The thirteenth century, the century of great cathedral construction, was a time of unusual organizational ferment. One of its achievements was the emergence of modern universities. Over the preceding centuries, Christian Europe had been studying Roman law and wrestling with foreign wisdom, variously Byzantine and Arabic. Law became important as the Catholic church contested with civil authorities for control of temporal realms. Teachers of law and related matters – the grammar, rhetoric, and logic of the classical trivium – were in great demand at urban centres. There, overlapping and competing jurisdictions exerted by the church, nation, county, town, or guild, each with its rights and privileges, divided up the citizenry. At the same time cities stimulated the formation of groups of like-minded people into corporations with clearly defined responsibilities and fields of action. Students and masters of higher learning fell into line. They took the term universitas, a legal entity with powers extending beyond the individuals who composed it, much as other trades could have taken the term.

Universitas was at first always qualified to indicate whether the academic guild was one of students who named a rector (as at Bologna, Salamanca, Leipzig, the first Cracow university, or the law faculty at Montpellier and Prague), one of masters (as at Paris), or a power-sharing arrangement of students and masters together, as at Louvain. A large class of students were also masters, especially those in the higher, professional faculties who had completed a teaching licence in the lower arts faculty. (The system continues today in universities like Yale, where undergraduates are taught by graduate-student faculty, and in Oxford’s Christ Church college, where the masters are called ‘students’.)

Student-masters or the senior professors – the doctores – could hold courses under a wide range of institutional shelter. These shelters derived from the ‘nations’ – the protective associations for foreign students that were loosely affiliated with regional origins. By the late medieval period, the shelters were variously called fraternitates, societates, congregationes, corpora, paedagogia, contubernia, regentia, aula, collegia, or bursae; these fraternities, halls, and colleges had as principal or rector a master who was accredited by the university and was responsible for organizing instruction and overseeing living accommodation. In many cases the halls emerged as an act of charity with stipulations (regarding who might join, for example) reminiscent of stipulations involved in the Islamic charitable trusts that endowed madrasas. The system encouraged a division of the student body into hierarchies of wealth and privilege.

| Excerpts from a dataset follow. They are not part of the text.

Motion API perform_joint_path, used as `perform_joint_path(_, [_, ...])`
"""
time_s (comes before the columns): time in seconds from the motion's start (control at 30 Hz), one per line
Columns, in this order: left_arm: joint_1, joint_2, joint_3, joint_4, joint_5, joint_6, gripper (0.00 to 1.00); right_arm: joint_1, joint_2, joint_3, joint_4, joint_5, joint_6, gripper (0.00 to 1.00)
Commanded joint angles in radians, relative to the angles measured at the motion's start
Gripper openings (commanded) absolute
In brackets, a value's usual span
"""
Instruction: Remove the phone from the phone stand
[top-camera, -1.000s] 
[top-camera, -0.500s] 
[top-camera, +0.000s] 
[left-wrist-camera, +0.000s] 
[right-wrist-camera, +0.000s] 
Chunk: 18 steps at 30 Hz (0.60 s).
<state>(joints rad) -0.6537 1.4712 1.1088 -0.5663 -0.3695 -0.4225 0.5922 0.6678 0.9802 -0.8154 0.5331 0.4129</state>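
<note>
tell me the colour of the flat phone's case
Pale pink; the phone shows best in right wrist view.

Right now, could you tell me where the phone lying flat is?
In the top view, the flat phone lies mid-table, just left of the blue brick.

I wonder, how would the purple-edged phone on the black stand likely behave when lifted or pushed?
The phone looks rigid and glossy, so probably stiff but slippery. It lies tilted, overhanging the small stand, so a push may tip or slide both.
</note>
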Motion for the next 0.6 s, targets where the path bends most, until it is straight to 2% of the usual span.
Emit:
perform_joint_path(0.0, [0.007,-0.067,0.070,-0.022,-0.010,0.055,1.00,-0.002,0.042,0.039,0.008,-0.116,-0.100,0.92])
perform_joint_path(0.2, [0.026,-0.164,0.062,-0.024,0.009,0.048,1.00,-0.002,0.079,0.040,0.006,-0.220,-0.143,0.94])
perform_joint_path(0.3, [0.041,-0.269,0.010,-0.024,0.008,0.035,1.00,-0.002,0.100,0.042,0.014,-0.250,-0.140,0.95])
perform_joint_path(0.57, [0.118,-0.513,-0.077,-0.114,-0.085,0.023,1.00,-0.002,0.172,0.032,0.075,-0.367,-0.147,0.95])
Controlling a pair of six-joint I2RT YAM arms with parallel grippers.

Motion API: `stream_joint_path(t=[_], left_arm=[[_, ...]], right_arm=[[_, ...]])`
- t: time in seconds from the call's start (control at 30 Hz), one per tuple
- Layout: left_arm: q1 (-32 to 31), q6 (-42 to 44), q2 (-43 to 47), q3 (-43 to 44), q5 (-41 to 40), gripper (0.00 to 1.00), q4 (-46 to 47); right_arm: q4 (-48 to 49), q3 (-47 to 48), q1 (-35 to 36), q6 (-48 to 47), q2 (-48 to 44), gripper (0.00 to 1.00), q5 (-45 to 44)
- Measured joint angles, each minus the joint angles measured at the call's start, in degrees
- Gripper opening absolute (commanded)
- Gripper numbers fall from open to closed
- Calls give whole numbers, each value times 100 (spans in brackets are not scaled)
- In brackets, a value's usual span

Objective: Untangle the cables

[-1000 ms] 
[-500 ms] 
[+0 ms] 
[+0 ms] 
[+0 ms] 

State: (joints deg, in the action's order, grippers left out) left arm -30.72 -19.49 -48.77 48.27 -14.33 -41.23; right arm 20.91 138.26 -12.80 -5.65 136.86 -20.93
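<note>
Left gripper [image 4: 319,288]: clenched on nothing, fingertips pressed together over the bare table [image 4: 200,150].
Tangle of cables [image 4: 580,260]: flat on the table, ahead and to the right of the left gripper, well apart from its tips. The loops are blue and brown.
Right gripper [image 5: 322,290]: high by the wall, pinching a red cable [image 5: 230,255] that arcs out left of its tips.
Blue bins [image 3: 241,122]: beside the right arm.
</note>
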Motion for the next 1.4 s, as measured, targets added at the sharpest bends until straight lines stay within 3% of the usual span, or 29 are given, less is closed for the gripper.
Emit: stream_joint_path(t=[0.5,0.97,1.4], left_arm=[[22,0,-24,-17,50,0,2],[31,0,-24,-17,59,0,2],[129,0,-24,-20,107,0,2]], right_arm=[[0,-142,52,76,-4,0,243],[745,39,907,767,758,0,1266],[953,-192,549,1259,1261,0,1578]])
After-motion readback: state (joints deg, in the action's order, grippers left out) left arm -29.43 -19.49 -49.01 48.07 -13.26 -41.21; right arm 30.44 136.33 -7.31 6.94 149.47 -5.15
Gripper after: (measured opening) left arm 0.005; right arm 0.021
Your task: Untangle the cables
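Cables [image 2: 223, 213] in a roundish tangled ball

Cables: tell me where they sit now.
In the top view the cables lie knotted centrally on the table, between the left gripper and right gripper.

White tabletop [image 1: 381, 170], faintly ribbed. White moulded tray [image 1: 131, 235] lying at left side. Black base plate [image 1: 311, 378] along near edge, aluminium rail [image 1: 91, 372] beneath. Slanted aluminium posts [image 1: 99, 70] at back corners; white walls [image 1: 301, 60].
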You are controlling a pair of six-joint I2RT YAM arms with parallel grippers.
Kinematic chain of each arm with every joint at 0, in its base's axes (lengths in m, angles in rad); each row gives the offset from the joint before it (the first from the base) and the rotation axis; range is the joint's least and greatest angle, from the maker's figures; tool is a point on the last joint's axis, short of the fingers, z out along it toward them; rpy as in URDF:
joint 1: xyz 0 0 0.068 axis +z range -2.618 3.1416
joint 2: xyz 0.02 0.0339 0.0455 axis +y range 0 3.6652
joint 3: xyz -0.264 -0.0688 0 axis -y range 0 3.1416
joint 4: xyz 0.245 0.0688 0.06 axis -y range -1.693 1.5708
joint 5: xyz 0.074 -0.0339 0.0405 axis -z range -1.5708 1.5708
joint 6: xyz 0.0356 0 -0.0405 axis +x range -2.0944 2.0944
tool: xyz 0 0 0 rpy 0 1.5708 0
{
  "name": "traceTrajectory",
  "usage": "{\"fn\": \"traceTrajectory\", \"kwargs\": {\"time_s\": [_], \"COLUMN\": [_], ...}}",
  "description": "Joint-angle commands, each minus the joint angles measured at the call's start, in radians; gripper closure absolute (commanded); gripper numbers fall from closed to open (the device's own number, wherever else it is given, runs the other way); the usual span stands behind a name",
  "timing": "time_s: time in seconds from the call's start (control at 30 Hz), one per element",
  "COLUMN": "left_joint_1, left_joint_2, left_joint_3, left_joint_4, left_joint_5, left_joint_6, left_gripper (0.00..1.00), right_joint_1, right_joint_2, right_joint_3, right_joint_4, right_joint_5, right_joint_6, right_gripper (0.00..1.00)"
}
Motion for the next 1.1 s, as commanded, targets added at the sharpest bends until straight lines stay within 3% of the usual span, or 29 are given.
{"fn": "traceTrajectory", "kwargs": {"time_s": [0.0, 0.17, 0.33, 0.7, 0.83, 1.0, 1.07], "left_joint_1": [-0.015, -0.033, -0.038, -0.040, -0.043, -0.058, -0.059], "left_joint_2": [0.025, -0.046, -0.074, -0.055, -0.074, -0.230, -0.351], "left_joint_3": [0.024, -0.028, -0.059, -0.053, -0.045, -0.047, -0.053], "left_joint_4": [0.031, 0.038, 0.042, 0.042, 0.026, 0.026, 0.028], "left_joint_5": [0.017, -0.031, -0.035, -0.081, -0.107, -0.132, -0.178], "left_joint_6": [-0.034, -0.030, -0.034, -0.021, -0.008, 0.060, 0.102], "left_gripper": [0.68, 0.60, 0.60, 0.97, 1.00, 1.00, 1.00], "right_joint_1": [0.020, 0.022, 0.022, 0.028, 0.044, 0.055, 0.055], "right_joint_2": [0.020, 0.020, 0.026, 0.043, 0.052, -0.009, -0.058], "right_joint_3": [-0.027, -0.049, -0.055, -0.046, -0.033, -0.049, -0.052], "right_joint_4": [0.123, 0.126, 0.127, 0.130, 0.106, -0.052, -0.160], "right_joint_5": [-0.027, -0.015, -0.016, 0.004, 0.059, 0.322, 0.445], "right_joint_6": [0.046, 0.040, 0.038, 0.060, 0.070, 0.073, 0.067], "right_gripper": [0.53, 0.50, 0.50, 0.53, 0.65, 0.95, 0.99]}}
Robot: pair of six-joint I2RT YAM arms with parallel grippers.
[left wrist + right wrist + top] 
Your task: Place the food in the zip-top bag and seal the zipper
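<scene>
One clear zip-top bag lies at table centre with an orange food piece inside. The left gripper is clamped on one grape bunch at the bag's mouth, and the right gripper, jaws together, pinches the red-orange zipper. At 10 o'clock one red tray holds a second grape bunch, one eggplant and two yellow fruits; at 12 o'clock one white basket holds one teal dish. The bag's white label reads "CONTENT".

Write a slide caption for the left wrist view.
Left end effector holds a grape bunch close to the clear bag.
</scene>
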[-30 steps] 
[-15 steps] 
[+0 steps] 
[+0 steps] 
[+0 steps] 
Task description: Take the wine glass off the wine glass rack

Universities, indeed, were confederations of constituencies – the faculties, the colleges, and all those from maids to apothecaries, copyists, stationers, and later book printers who came under academic protection. Students in many cases ran the show. In southern France, Iberia, and eastern Europe, students not infrequently controlled university offices, notably those of councillor and rector. At Bologna, the student nations had proctors, bursars, and beadles, and they managed considerable amounts of cash. Indeed, masters at Bologna and Padua (both institutions were known as students’ universities) organized into doctoral colleges just to defend their interests; in the Paris arts faculty, the masters controlled the nations – and their treasuries. The constituencies took diverse forms across Europe, but they were everywhere at the organizational centre of things. The familiar name of the University of Paris, the Sorbonne, derives from a college founded by Robert of Sorbon (1201– 1274), royal chaplain and canon of Notre Dâme Cathedral.